Sábado, 21 Julio, 2012 - 18:44

La crisis energética se llevó puesto el modelo

En 2008, el Gobierno Nacional alcanzó un superávit fiscal primario de 8.700 millones de dólares. En 2011 cerró con un déficit de -4.700 millones de dólares y este año culminará con uno cercano a los -7.700 millones de dólares.

En porcentaje del PBI el resultado fiscal pasó de +2,6% en 2008 a -1,6% en 2012, una variación de 4,2%.



El deterioro fiscal fue el puntapié del deterioro macroeconómico. Hasta 2008, ese superávit fiscal permitía no sólo afrontar el pago de la deuda pública con suma holgura e independencia de los mercados, sino que también disponía de recursos para ayudar al Banco Central en la tarea de sostener el tipo de cambio en valores competitivos.



Es decir, el Banco Central disponía de un "aliado" en la tarea de comprar dólares para sostener el tipo de cambio, sin riesgo de expandir por demás los agregados monetarios.



El Banco Central era expansivo al comprar dólares y emitir pesos, y el Tesoro contractivo al recaudar pesos y comprar dólares. La esencia del llamado modelo que operó hasta el 2008.



Con la aparición del déficit fiscal, el "aliado" se transformó en un factor más de expansión de dinero. El Banco Central comenzó a emitir para comprar dólares comerciales y también emitir para financiar al Tesoro. El creciente déficit fiscal desbordó de "tareas" al Banco Central, y finalmente dejó de sostener la "bandera" de tipo de cambio alto, y se abocó a la tarea de financiar el déficit fiscal. De la virtuosa dominancia cambiaria, se pasó a la viciosa dominancia fiscal.



El responsable del deterioro fiscal se encuentra casi exclusivamente en los subsidios energéticos, y principalmente de gas. La pérdida del superávit energético no hizo más que acelerar el deterioro fiscal. Simple, el Gobierno compra energía a precio internacional, para volcar el producto a pérdida el mercado local.



De exportar gas, pasamos a una fila de 80 barcos anuales que se reparten entre los puertos Bahía Blanca y Escobar, inyectando gas a la red local a un costo cercano a los u$s3.500 millones. Se suman otros u$s1.000 millones que llegan desde Bolivia. Pero al mismo tiempo, la importación de fuel-oil y gasoil por un total de u$s6.000 millones tiene como principal objetivo que las centrales térmicas reemplacen el gas y lo dejen para la industria y consumo residencial.



Los números advierten que el déficit en gas llega a u$s9.000 millones este año y la mayor parte lo paga el Gobierno Nacional. Los subsidios el año pasado sumaron u$s17.000 millones o 4% del PBI, similar al deterioro fiscal acumulado desde 2008.

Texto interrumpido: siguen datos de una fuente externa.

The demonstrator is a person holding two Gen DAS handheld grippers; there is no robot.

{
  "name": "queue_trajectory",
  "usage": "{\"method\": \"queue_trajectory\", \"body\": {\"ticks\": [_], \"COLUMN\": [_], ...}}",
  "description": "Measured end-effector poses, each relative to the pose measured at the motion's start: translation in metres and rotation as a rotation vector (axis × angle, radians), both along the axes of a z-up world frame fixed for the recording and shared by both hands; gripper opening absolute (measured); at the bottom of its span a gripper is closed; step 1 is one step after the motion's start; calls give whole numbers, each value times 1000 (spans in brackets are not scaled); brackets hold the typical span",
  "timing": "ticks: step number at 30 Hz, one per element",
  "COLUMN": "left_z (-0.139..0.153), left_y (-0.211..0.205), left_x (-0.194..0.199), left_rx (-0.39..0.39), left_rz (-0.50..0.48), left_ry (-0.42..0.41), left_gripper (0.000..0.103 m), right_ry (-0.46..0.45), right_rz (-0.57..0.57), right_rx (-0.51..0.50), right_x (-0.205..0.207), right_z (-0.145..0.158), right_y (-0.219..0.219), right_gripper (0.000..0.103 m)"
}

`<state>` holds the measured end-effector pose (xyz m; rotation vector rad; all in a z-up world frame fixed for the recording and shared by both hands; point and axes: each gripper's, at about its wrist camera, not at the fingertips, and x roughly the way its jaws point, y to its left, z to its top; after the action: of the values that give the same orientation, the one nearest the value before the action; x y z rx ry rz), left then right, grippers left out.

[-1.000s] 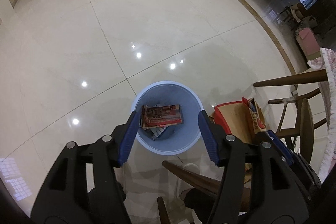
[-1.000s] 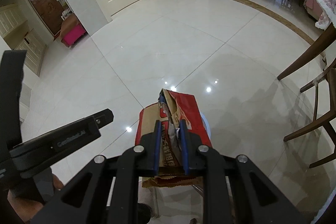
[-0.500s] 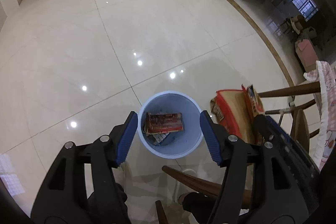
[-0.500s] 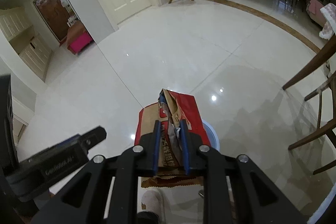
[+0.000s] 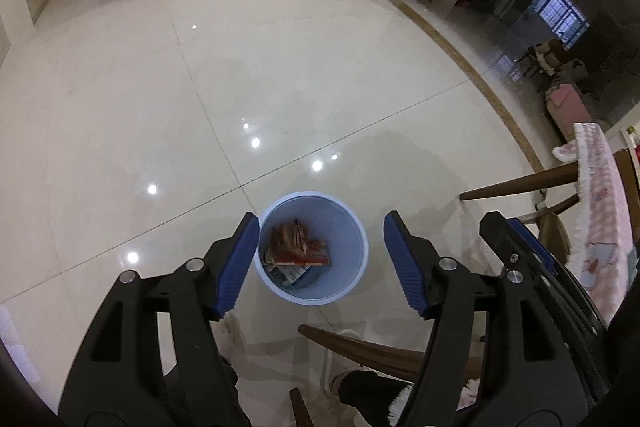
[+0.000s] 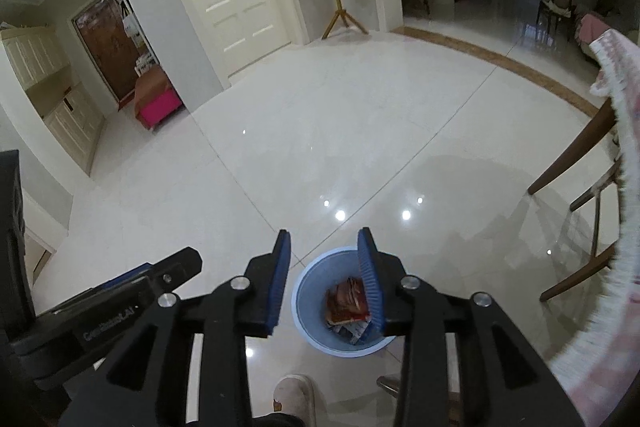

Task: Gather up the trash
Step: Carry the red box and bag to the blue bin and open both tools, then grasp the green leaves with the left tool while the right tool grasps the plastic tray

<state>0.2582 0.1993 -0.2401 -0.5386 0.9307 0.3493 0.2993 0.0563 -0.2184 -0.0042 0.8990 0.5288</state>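
Observation:
A light blue trash bin (image 5: 352, 227) stands on the white tiled floor below both grippers. Inside it lies a crumpled red and brown paper bag (image 5: 294, 243) on top of other paper scraps. My left gripper (image 5: 320, 263) hangs high above the bin, its jaws opening, with nothing between the blue pads. In the right wrist view the same bin (image 6: 310, 291) and bag (image 6: 348, 301) show far below my right gripper (image 6: 326, 281), whose jaws are opening and hold nothing. The right gripper's body (image 5: 532, 267) shows at the right edge of the left view.
Wooden chair legs (image 5: 520, 183) and a pink fringed cloth (image 5: 600, 195) stand at the right. A curved chair part (image 5: 360, 347) and a slippered foot (image 6: 294, 393) lie just near the bin. A pink bench (image 6: 158, 103) and a coat stand (image 6: 340, 15) are far off.
The right gripper let go of the red and brown bag, which now lies in the bin. Both grippers rose, so the bin looks smaller. The left jaws widened slightly.

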Motion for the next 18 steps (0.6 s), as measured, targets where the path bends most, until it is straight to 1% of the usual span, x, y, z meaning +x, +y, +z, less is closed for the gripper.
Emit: {"method": "queue_trajectory", "body": {"ticks": [5,8,11,13,16,18], "left_z": [34,60,86,102,116,123], "left_y": [-30,-56,-97,-127,-176,-217], "left_x": [-20,-27,-32,-33,-33,-32], "left_rx": [17,27,32,47,52,55], "left_rz": [-52,-107,-199,-266,-373,-470], "left_ry": [-70,-121,-175,-203,-235,-246], "left_gripper": [65,66,67,68,69,70], "right_ry": [-66,-111,-164,-197,-242,-265], "right_rz": [-56,-102,-165,-226,-319,-376], "right_rx": [52,81,90,95,91,83], "right_x": [-28,-47,-67,-81,-99,-110], "right_z": [43,70,95,111,127,132], "right_y": [-41,-80,-127,-166,-223,-257], "right_gripper": [38,40,41,42,47,51]}}
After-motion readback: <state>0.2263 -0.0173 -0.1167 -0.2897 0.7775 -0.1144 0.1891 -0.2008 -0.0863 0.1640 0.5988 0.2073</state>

Este año el déficit energético se duplica de u$s3.200 millones en 2011 a u$s6.400 millones en 2012, con el agravante de una economía estancada. En los primeros cinco meses de este año, la importación de energía creció al 21% respecto a igual periodo del año pasado, y 39% interanual en mayo.



En suma, el cuadro energético se llevó puesto el superávit fiscal, y consigo el modelo. Ya no hay superávit fiscal, ni externo, ni energético, ni tipo de cambio competitivo. El deterioro macroeconómico pasó factura en la tasa de crecimiento y ahora también en el tipo de cambio. Cuando una economía se debilita, también lo hace su moneda, con o sin restricciones en el mercado cambiario.



Desde hace años es imperiosa la necesidad de pasar de subsidios generalizados, a subsidios focalizados, utilizando para ello la importante base de datos del ANSES, que dispone de nombre y apellido de cada jubilado, de cada trabajador registrado y de cada ciudadano con asistencia de planes sociales, todos bancarizados.



La soja en u$s635, el rebote de Brasil, el palpable desendeudamiento público y Vaca Muerta, otorgan la oportunidad para cambiar expectativas de cara a 2013. Ya no sobran dólares y, menos, tiempo.



(*) RAMIRO CASTIÑEIRA es economista en Jefe de Econométrica.